Chiapas, Isain Mandujano.
En el contexto del descontento en el que vive gran parte de la población de nuestro país y que indudablemente se agravó al inicio de este año con los aumentos a los precios de gasolinas y su consecuente impacto en el alza de otros precios, llama la atención que, a una larga lista de actos de corrupción e impunidad develados en los últimos tiempos en varios lugares de México, se suman los exorbitantes salarios de la clase política. 

Es a todas luces incongruente y señal de una total falta de empatía con las necesidades del pueblo, percibir salarios que no son acordes a la realidad de un país como el nuestro y que, particularmente en un periodo de crisis como el que estamos atravesando, requerirían de una revisión para determinar si es correcto erogar del presupuesto público.

Así, funcionarios de todos los niveles en el país, reciben sueldos que se traducen en grandes sumas de dinero sin importar que se encuentren trabajando para algunas de las regiones más pobres de México.

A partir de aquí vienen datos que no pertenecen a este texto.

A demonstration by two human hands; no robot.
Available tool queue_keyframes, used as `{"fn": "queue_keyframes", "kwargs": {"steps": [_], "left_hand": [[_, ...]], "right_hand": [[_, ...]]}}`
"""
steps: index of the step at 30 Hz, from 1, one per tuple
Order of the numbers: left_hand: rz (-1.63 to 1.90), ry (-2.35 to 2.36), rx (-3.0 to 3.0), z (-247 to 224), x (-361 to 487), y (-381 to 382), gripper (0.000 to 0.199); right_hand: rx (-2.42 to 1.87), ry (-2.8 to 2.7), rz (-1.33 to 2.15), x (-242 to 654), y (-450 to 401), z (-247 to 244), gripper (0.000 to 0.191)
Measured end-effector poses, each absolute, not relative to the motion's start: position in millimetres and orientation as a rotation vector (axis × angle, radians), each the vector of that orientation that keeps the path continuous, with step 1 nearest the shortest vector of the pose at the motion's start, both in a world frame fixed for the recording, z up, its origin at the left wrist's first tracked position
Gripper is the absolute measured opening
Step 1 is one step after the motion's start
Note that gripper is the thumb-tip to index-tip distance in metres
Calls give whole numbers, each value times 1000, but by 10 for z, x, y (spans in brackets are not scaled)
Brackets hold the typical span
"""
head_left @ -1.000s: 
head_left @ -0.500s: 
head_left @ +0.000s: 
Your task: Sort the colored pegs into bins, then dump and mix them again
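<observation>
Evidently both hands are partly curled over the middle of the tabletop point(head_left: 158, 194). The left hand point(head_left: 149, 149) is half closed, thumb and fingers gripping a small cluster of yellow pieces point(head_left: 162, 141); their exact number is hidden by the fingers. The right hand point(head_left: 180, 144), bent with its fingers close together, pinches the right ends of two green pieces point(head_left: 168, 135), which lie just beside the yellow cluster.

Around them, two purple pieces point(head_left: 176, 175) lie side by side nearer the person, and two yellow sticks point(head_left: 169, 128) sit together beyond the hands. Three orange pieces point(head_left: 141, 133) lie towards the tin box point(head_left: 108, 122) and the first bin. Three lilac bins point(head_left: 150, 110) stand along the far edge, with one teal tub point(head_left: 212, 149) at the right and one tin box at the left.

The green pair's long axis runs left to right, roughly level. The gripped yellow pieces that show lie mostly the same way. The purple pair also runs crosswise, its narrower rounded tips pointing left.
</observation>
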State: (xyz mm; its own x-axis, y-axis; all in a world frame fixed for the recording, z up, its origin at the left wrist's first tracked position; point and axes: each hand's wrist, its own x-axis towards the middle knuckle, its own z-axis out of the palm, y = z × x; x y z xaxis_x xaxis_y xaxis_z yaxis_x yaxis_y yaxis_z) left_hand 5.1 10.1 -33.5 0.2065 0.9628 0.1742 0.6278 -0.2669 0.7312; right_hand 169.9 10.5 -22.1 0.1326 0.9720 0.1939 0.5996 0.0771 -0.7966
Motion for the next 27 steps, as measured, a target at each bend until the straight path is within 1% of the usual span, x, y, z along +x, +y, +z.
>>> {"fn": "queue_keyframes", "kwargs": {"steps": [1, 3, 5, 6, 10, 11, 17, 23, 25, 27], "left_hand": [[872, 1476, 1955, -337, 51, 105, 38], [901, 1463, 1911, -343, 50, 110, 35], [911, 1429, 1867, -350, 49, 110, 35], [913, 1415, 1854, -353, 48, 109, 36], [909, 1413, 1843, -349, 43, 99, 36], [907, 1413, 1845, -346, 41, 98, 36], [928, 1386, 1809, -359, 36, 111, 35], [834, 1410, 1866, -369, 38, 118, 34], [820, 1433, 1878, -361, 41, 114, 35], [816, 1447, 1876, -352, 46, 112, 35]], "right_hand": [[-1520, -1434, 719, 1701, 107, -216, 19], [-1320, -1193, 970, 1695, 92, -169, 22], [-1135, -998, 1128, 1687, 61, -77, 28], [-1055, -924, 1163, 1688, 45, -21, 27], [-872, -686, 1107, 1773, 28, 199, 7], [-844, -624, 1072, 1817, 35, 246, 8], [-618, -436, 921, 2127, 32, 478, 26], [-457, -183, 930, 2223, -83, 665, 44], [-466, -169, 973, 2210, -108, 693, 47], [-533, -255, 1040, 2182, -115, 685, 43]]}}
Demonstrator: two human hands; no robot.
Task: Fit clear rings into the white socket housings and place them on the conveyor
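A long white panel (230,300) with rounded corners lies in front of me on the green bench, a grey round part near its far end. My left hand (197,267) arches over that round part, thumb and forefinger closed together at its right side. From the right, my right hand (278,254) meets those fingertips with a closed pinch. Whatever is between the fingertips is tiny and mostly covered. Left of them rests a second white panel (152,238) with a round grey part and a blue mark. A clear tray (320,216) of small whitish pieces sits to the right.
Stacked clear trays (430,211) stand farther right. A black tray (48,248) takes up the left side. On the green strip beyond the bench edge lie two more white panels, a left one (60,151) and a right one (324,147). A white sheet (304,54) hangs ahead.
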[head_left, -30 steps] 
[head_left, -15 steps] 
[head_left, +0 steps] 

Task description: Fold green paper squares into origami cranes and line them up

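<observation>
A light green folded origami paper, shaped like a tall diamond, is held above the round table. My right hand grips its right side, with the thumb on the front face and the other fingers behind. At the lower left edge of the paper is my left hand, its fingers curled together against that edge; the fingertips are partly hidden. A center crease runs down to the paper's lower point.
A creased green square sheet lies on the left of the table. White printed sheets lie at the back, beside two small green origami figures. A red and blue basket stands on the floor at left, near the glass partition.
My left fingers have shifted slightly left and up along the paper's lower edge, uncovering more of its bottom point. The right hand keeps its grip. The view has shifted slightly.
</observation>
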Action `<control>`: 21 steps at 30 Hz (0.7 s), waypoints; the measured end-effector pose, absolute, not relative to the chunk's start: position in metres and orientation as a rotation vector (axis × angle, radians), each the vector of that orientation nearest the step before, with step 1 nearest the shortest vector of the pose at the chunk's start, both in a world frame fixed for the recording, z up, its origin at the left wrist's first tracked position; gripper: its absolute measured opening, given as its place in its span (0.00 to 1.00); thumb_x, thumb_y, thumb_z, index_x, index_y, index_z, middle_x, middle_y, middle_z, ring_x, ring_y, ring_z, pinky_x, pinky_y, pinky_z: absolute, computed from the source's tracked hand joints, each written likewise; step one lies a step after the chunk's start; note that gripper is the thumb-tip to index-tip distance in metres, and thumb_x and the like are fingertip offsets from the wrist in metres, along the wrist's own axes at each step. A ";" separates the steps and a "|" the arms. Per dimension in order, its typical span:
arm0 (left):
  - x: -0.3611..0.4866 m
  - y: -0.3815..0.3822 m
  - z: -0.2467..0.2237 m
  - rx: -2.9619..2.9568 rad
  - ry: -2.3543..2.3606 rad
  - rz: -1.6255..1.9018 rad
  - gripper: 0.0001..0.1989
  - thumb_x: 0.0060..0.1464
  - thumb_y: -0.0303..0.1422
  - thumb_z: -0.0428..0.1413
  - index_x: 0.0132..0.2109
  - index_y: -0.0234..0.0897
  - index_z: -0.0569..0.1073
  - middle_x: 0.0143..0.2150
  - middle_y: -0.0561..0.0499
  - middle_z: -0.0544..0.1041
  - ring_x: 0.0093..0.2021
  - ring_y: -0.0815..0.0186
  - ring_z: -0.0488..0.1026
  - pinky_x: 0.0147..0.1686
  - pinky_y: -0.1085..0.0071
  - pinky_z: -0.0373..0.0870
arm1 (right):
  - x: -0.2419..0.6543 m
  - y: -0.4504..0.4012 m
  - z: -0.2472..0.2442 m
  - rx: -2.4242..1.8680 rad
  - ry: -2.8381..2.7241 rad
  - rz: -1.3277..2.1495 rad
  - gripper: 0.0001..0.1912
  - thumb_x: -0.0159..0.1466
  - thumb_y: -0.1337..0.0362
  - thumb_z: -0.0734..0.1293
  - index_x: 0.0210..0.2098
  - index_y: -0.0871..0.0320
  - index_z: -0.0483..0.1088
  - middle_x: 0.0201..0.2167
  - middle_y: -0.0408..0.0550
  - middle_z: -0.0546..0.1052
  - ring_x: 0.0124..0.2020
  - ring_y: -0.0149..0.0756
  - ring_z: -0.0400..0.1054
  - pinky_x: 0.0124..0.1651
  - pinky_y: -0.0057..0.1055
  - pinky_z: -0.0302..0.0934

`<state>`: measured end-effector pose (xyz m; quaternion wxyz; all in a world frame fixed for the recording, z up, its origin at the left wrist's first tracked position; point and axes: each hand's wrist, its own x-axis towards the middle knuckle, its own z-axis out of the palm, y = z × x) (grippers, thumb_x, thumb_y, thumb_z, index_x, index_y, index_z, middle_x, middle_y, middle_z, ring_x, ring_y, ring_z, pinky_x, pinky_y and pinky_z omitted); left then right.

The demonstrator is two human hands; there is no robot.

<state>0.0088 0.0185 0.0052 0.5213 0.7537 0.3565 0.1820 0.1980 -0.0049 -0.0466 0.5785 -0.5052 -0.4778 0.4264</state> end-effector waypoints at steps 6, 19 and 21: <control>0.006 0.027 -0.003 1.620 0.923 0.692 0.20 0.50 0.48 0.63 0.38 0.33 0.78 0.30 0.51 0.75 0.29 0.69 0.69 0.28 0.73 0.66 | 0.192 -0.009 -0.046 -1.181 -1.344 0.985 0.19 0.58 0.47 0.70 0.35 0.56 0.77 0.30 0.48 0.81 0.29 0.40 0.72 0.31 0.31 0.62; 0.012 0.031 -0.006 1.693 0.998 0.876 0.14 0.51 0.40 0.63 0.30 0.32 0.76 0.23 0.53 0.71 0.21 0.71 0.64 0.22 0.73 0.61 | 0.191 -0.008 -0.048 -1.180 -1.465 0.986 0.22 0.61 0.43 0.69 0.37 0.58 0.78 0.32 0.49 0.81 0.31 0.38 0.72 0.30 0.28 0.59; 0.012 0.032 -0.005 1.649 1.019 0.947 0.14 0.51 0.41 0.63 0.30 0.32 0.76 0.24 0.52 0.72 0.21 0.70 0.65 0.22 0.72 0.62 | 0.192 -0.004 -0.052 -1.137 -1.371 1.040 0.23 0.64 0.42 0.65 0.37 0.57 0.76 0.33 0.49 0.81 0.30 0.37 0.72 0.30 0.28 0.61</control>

En el caso particular de los alcaldes de nuestro estado, tenemos ejemplos que, simplemente, rebasan la capacidad de comprensión, como el del alcalde de Tapachula, Neftalí del Toro Guzmán, quien percibe un sueldo mensual superior a los 137 mil pesos; o el alcalde de Ocosingo, Héctor Albores Cruz, quien lleva a su casa, por concepto de salario, 108 mil pesos al mes, ambos muy superiores al que recibe, por ejemplo, el alcalde de la capital estatal, Tuxtla Gutiérrez, la ciudad con más población y demanda de servicios, y que se sitúa en 57 mil 371 pesos, de acuerdo a datos del Organo de Fiscalización Superior del Congreso del Estado.

En la misma línea, presidentes de pequeños municipios como Pantelho, Chilón, Villa Comaltitlán, por mencionar sólo a algunos, incluidos entre los más pobres de este estado, igualmente uno de los más pobre del país, reciben un salario promedio mensual superior a los 67 mil pesos, muy por encima, sin duda, de lo que presupondría dedicarse al servicio público para ayudar a reducir los índices de subdesarrollo.

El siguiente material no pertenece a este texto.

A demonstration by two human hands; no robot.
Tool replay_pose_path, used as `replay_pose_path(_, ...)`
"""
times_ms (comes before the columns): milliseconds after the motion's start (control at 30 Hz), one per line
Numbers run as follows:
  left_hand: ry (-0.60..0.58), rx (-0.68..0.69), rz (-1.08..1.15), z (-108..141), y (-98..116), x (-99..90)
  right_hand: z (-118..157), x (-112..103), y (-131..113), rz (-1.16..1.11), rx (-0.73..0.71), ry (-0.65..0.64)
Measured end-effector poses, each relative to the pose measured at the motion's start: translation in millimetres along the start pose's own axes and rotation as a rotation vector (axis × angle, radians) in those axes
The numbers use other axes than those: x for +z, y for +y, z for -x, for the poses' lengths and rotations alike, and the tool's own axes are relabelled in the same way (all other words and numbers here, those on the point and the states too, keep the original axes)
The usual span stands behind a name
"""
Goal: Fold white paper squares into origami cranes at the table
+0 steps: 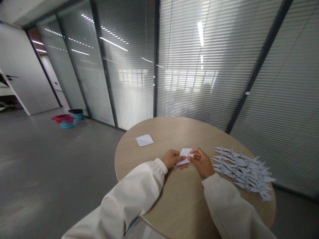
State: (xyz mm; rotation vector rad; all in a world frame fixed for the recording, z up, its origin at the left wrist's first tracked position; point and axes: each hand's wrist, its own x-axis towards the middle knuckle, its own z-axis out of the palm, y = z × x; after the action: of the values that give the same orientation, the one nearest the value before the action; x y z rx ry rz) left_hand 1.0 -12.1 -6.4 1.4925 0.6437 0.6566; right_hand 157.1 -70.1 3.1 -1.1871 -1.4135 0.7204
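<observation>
A small white sheet of folded paper (184, 153) is held between my two hands, just above the round table. My left hand (171, 158) grips its left side, thumb on top and fingers underneath. At its right edge, my right hand (201, 162) pinches the paper between thumb and fingers. Crease lines show on its upper face; its underside is hidden. Off to the right lies a dense cluster of folded white paper cranes (245, 171). A few flat white paper squares (144, 140) rest on the table at the left, apart from my hands.
The round wooden table (171, 129) stands close to a glass partition with blinds (199, 83). On the grey floor at left are a blue bin with a red liner (65, 121) and a blue bin with a black liner (77, 115). A white door (25, 66) stands beyond.
</observation>
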Motion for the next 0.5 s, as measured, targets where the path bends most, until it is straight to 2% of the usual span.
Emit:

Ante ello y muchos otros ejemplos, cabe preguntarse cómo se determina el nivel de salario que perciben los alcaldes en un estado como el nuestro para buscar que se recategoricen al nivel que requeriría la realidad económica de la población que gobiernan.

En medio de la crisis económica, los aumentos al precio de la gasolina y la electricidad derivados de las reformas estructurales uno esperaría que los recortes presupuestales y el sacrificio económico viniera de quienes dicen trabajar para nosotros.